### What this task involves
Print all of the data exactly, with no line missing.
Exercise data Start Marker
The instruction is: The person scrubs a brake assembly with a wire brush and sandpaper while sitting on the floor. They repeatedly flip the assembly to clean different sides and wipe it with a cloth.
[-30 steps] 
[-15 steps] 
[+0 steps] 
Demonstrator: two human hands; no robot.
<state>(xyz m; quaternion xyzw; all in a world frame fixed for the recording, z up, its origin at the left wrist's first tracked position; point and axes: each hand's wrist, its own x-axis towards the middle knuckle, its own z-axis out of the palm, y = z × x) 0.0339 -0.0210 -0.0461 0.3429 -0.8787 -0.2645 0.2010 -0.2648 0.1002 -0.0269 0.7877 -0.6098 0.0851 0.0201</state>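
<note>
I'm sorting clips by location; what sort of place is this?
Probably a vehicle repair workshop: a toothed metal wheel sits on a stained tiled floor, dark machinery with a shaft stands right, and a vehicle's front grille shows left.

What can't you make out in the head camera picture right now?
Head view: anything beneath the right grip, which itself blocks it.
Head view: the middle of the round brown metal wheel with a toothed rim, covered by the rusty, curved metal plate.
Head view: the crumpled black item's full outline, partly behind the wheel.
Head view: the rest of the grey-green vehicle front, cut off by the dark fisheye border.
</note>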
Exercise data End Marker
### Your response
The instruction is: The person scrubs a brake assembly with a wire brush and sandpaper while sitting on the floor. They repeatedly flip the assembly to clean different sides and wipe it with a cloth.
[-30 steps] 
[-15 steps] 
[+0 steps] 
Demonstrator: two human hands; no robot.
<state>(xyz m; quaternion xyzw; all in a world frame fixed for the recording, z up, its origin at the left wrist's first tracked position; point and axes: each hand's wrist, its own x-axis towards the middle knuckle, its own z-axis out of the palm, y = z × x) 0.0339 -0.0210 -0.0461 0.3429 -0.8787 -0.2645 0.2010 -0.2648 0.1002 -0.0269 0.7877 -0.6098 0.0851 0.0201</state>
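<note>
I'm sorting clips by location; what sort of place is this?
Probably a vehicle repair workshop: a toothed metal wheel sits on a stained tiled floor, dark machinery with a shaft stands right, and a vehicle's front grille shows left.

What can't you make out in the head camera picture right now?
Head view: anything beneath the right grip, which itself blocks it.
Head view: the middle of the round brown metal wheel with a toothed rim, covered by the rusty, curved metal plate.
Head view: the crumpled black item's full outline, partly behind the wheel.
Head view: the rest of the grey-green vehicle front, cut off by the dark fisheye border.
</note>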

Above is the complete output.